Background technology
Along with the increase of data volume, the number of nodes of large-scale cluster often will reach more than 100 nodes, the timing of rank traditional second poll or the point being monitored according to the order of sequence mode of reporting can not adapt to the monitoring of large-scale cluster due to the reason that too much can consume resources such as networks, so just need a kind of new monitoring method namely will ensure that certain monitoring sensitivity also will accomplish the less consumption of the resources such as Multi net voting, under this requires, active poll and abnormal nodes just can be adopted to follow the trail of combination, namely longer polling interval is adopted to ensure not consume cluster resource with taking place frequently, set up again and follow the trail of queue, to occurring that the node of off-line exception does emphasis and follows the trail of, this tracking accomplishes that second rank is to ensure sensitivity.

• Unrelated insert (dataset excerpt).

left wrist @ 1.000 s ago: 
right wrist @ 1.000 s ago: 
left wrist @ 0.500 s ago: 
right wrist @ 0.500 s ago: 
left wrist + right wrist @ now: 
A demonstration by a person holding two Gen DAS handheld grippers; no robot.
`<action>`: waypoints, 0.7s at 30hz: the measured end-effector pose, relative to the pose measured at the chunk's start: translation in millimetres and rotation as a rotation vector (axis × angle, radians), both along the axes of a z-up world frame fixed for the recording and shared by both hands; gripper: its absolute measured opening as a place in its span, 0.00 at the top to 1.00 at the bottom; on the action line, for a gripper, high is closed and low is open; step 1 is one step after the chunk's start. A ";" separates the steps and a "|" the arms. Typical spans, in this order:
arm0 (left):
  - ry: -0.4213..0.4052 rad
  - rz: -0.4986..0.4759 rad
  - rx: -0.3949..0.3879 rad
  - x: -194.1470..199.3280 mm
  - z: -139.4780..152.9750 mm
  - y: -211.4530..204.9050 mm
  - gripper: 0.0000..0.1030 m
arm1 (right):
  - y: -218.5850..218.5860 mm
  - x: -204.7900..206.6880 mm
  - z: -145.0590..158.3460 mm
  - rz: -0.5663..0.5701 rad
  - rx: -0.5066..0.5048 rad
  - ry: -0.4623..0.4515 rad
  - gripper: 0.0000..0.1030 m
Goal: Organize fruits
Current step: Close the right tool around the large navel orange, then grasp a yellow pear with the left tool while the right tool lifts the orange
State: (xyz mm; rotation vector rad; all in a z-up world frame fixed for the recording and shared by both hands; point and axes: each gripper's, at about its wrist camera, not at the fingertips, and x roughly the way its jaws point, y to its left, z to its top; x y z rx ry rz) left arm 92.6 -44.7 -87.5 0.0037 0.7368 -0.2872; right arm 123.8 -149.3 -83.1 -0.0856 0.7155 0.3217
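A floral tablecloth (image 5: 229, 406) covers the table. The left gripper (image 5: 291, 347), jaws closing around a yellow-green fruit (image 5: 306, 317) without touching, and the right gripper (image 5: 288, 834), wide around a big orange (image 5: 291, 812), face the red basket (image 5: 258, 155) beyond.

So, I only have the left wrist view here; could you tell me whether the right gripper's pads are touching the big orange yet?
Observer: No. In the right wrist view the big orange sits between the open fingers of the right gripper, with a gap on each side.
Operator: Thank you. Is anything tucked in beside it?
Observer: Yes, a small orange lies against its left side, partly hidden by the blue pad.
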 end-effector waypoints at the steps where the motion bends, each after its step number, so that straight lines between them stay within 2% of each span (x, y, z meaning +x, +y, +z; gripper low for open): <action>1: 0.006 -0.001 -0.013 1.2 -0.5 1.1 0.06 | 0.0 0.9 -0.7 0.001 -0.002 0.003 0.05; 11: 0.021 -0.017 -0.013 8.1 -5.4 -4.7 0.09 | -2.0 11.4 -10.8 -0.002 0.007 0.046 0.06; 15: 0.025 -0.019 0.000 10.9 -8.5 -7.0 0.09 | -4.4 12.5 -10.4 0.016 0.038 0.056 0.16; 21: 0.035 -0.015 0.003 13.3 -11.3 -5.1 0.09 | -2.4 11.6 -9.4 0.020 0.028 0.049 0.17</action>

In a lot of schemes of current existence, the mode of initiatively poll is only adopted to monitor, but maximum shortcoming is exactly bad setting interval time, overhead is excessive, interval time is oversize, and system sensitivity is too low, if interval time is too short, needs repeatedly to create a large amount of socket, just think on the super large cluster of 300 computing nodes, constantly create and delete tcp and connect and can cause how large impact to whole system.Also only adopt the mode of abnormal nodes dynamic tracing in some scheme, this mode is only followed the trail of abnormal nodes, although overhead is smaller, system sensitivity is high, but node cannot be pinpointed the problems when not having human hair socket, sometimes also can cause the problems such as deadlock.
Summary of the invention
In order to solve the problems of the technologies described above, it is good and greatly put forward the monitoring method of highly sensitive abnormal nodes dynamic tracing clustered node state that the present invention is to provide a kind of stability in use.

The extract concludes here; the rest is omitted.